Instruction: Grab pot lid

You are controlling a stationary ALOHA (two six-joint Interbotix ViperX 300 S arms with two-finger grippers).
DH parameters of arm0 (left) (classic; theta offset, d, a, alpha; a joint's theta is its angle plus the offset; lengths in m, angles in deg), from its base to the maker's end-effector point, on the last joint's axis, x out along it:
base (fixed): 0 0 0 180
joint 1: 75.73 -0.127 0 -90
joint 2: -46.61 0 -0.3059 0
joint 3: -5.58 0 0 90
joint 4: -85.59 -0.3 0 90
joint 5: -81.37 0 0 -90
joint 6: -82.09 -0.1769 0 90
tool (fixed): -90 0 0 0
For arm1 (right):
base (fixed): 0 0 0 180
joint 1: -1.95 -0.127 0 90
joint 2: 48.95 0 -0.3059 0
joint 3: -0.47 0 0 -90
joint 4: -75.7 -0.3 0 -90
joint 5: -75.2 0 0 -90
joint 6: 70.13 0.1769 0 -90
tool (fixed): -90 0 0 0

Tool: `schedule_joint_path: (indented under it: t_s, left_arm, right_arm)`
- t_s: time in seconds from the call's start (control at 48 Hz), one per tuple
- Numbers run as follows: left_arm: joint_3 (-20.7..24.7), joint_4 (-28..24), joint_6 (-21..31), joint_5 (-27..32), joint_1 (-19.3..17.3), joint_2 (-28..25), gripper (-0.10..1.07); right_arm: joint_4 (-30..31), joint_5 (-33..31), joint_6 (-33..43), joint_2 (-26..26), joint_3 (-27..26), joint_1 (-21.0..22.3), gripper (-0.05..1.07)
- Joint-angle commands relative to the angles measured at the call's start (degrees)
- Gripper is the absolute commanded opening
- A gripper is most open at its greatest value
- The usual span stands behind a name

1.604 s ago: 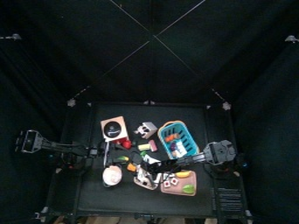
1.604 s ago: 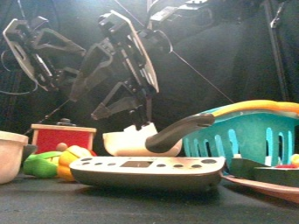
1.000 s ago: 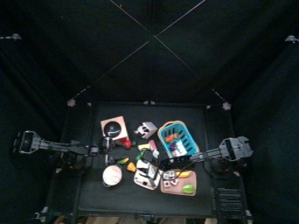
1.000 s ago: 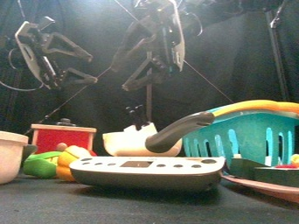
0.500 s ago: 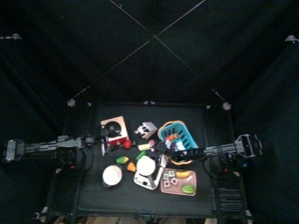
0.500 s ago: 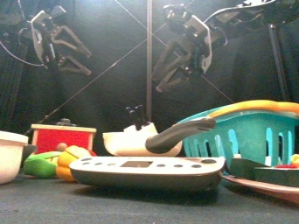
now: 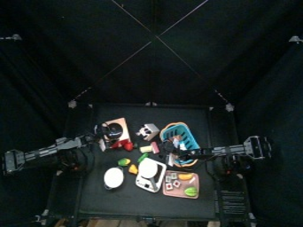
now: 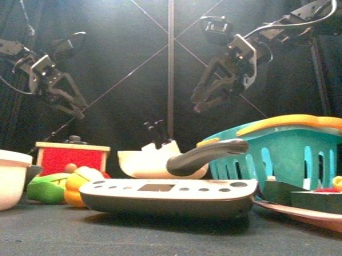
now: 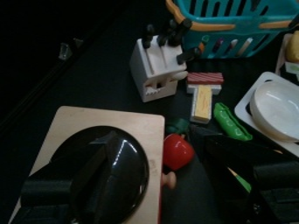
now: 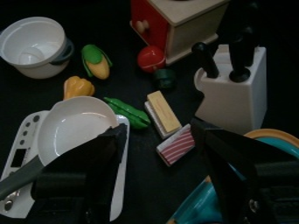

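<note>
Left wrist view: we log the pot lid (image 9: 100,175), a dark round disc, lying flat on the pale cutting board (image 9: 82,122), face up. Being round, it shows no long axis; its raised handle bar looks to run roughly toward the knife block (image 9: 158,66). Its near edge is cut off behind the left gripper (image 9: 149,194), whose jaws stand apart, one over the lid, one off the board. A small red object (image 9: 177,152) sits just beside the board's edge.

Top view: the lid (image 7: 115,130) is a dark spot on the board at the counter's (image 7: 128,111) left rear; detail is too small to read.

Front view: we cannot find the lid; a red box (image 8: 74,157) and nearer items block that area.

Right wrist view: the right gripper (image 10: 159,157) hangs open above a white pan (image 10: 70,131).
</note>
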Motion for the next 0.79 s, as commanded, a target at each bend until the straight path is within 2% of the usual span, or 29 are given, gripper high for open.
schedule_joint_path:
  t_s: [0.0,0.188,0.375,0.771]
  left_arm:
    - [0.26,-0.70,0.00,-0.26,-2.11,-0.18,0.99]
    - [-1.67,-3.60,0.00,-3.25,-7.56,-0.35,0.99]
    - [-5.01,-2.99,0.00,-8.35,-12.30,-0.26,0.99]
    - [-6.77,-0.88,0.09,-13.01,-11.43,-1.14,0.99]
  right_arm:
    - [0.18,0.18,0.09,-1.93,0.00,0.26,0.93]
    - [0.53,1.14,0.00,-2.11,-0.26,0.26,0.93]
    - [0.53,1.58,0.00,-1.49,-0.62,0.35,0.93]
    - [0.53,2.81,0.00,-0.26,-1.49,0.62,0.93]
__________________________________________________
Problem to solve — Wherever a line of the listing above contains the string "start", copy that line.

Exercise response —
- t_s: time in seconds from the call's start (control at 48 Hz), one per tuple
- Joint-angle commands relative to the angles measured at the call's start (degrees)

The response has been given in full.